* About this task
Skipping all images, output the listing word for word.

* Source material
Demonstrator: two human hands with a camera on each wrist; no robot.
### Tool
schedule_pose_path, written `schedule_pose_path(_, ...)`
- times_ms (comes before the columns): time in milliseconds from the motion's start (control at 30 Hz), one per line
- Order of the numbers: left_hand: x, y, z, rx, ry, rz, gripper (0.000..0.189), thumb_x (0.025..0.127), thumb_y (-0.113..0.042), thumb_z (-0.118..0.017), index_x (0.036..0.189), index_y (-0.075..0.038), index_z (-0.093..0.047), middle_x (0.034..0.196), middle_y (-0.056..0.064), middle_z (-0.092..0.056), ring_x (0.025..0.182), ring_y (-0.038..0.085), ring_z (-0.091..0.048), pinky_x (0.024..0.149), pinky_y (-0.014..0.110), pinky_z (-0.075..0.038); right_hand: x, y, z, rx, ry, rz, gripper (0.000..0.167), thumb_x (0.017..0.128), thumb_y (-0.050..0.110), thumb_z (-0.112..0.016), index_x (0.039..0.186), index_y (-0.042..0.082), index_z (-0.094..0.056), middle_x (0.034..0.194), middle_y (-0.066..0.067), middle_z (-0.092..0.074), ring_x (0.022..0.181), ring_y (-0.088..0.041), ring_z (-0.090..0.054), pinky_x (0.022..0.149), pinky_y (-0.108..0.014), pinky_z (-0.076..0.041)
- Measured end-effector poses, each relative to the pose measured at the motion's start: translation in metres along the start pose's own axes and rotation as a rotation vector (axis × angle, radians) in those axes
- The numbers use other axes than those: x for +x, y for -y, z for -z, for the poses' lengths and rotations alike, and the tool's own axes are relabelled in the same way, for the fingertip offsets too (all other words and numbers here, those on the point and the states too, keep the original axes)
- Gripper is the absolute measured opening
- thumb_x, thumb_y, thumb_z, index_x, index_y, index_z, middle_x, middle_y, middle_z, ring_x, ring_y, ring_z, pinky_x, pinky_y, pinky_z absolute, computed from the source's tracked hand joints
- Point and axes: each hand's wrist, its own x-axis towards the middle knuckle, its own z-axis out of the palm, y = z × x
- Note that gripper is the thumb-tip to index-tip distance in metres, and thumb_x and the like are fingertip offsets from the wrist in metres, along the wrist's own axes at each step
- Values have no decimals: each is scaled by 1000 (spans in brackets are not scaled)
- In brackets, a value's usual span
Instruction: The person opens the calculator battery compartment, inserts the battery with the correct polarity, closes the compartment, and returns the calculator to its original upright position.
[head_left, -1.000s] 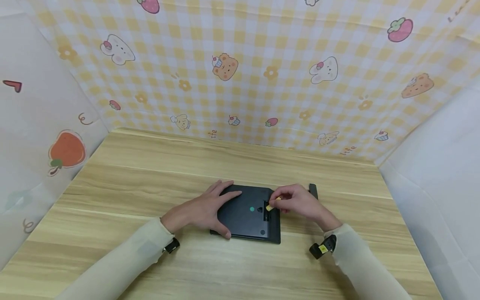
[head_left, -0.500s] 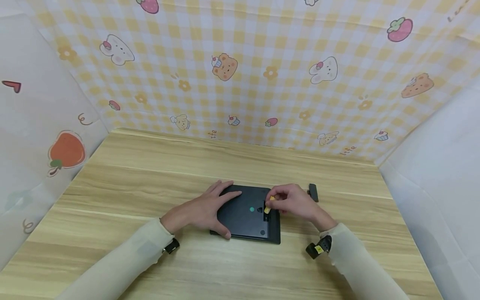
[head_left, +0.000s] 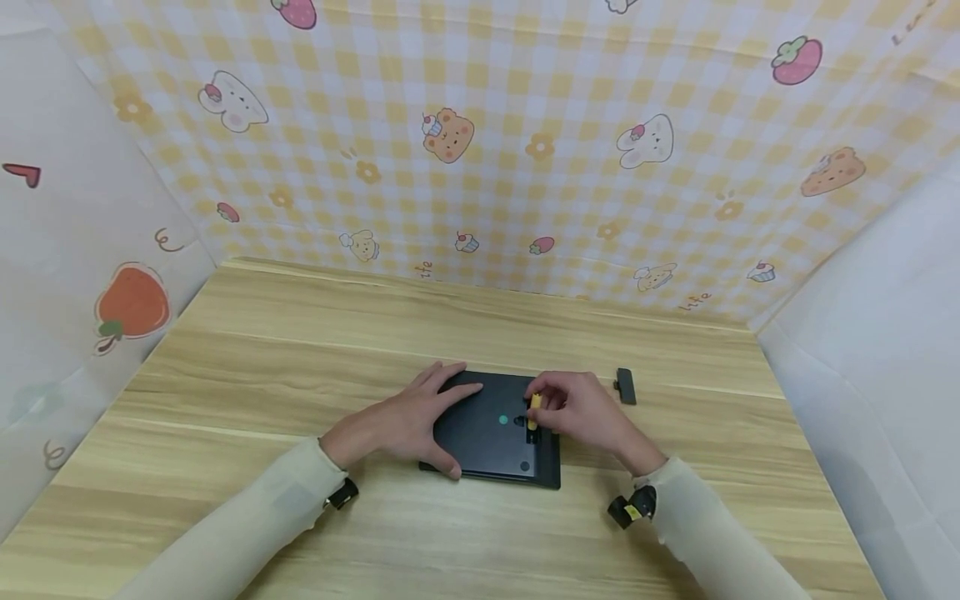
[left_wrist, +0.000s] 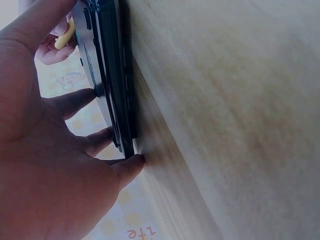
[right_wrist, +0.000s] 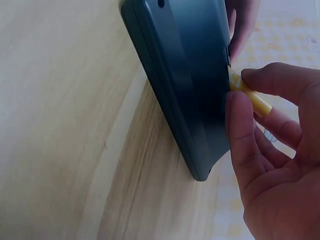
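A flat black device (head_left: pixel 483 442) with rubber feet lies on the table, its open battery compartment (head_left: pixel 532 437) near the right end. My left hand (head_left: pixel 408 421) rests on its left part, fingers spread and thumb at the near edge; in the left wrist view, fingertips touch the device's edge (left_wrist: pixel 112 75). Between thumb and fingers, my right hand (head_left: pixel 585 412) pinches a yellow battery (head_left: pixel 535 410) over the compartment. The right wrist view shows the battery (right_wrist: pixel 260 104) tilted, one end against the device (right_wrist: pixel 187 65). The compartment's inside is mostly hidden by my right fingers.
A small black battery cover (head_left: pixel 626 387) lies on the wooden table (head_left: pixel 337 317) right of the device, beyond my right hand. A yellow checked cloth (head_left: pixel 525 100) hangs along the back edge, with pale cloth sides left and right.
My right hand has shifted slightly left, turning the battery from slanted to nearly in line with the compartment. The cover has come into full view. My left hand stays put.
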Motion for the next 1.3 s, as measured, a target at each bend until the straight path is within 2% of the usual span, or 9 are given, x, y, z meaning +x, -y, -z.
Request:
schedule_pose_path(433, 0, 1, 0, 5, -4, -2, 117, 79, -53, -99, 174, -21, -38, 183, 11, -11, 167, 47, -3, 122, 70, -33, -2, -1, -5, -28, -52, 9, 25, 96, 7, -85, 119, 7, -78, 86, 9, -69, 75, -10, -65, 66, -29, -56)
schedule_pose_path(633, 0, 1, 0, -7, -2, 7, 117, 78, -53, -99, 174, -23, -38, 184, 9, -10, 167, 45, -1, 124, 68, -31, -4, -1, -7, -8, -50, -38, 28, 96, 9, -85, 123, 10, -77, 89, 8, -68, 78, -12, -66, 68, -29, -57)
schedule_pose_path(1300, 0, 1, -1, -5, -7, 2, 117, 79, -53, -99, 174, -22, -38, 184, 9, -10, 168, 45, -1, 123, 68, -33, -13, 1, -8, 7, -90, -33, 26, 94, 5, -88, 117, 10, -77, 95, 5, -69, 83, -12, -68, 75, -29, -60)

* Answer section
Demonstrator: two human hands with a camera on each wrist; no robot.
### Tool
schedule_pose_path, written `schedule_pose_path(_, ...)`
- times_ms (comes before the columns): time in milliseconds from the motion's start (control at 30 Hz), one per line
- Order of the numbers: left_hand: x, y, z, rx, ry, rz, gripper (0.000..0.189), thumb_x (0.025..0.127), thumb_y (-0.113..0.042), thumb_z (-0.118..0.017), index_x (0.036..0.189), index_y (-0.075..0.038), index_z (-0.093..0.047), middle_x (0.034..0.196), middle_y (-0.056..0.064), middle_z (-0.092..0.056), ring_x (0.025..0.182), ring_y (-0.038..0.085), ring_z (-0.091..0.048), pinky_x (0.024..0.149), pinky_y (-0.014..0.110), pinky_z (-0.075..0.038); right_hand: x, y, z, rx, ry, rz, gripper (0.000..0.167), thumb_x (0.017..0.128), thumb_y (-0.050..0.110), thumb_z (-0.112..0.016), index_x (0.039..0.186), index_y (-0.042..0.082), index_z (-0.094..0.056), middle_x (0.034..0.194), middle_y (-0.066..0.067), middle_z (-0.092..0.074), ring_x (0.022..0.181), ring_y (-0.088..0.041), ring_z (-0.090..0.054), pinky_x (0.022..0.149), pinky_y (-0.108..0.014), pinky_z (-0.076..0.041)
- Measured end-effector poses, each relative to the pose measured at the motion's start: translation in metres along the start pose's own axes and rotation as a rotation vector (axis × angle, radians) in those axes
- The numbers use other axes than those: x for +x, y for -y, z for -z, for the poses' lengths and rotations alike, and the tool's own axes are relabelled in the same way, for the fingertip offsets too (all other words and numbers here, those on the point and the states too, keep the original axes)
- Gripper is the absolute measured opening
- thumb_x, thumb_y, thumb_z, index_x, index_y, index_z, middle_x, middle_y, middle_z, ring_x, ring_y, ring_z, pinky_x, pinky_y, pinky_z absolute, computed from the source's tracked hand joints
- Point and axes: each hand's wrist, its own x-axis towards the middle knuckle, its own z-axis out of the palm, y = z × x
- Note that gripper is the thumb-tip to index-tip distance in metres, and thumb_x and the like are fingertip offsets from the wrist in metres, along the wrist's own axes at each step
- Values have no decimals: each is scaled by 1000 (spans in brackets are not scaled)
- In brackets, a value's usual span
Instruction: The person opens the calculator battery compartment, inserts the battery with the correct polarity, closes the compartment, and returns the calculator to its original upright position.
[head_left, -1.000s] 
[head_left, -0.500s] 
[head_left, +0.000s] 
[left_wrist, +0.000s] 
[right_wrist, +0.000s] 
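A flat black device (head_left: pixel 483 442) with rubber feet lies on the table, its open battery compartment (head_left: pixel 532 437) near the right end. My left hand (head_left: pixel 408 421) rests on its left part, fingers spread and thumb at the near edge; in the left wrist view, fingertips touch the device's edge (left_wrist: pixel 112 75). Between thumb and fingers, my right hand (head_left: pixel 585 412) pinches a yellow battery (head_left: pixel 535 410) over the compartment. The right wrist view shows the battery (right_wrist: pixel 260 104) tilted, one end against the device (right_wrist: pixel 187 65). The compartment's inside is mostly hidden by my right fingers.
A small black battery cover (head_left: pixel 626 387) lies on the wooden table (head_left: pixel 337 317) right of the device, beyond my right hand. A yellow checked cloth (head_left: pixel 525 100) hangs along the back edge, with pale cloth sides left and right.
My right hand has shifted slightly left, turning the battery from slanted to nearly in line with the compartment. The cover has come into full view. My left hand stays put.
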Motion for the next 1.3 s, as measured, a target at each bend until the straight path is within 2% of the usual span, or 9 are given, x, y, z meaning +x, -y, -z.
Request:
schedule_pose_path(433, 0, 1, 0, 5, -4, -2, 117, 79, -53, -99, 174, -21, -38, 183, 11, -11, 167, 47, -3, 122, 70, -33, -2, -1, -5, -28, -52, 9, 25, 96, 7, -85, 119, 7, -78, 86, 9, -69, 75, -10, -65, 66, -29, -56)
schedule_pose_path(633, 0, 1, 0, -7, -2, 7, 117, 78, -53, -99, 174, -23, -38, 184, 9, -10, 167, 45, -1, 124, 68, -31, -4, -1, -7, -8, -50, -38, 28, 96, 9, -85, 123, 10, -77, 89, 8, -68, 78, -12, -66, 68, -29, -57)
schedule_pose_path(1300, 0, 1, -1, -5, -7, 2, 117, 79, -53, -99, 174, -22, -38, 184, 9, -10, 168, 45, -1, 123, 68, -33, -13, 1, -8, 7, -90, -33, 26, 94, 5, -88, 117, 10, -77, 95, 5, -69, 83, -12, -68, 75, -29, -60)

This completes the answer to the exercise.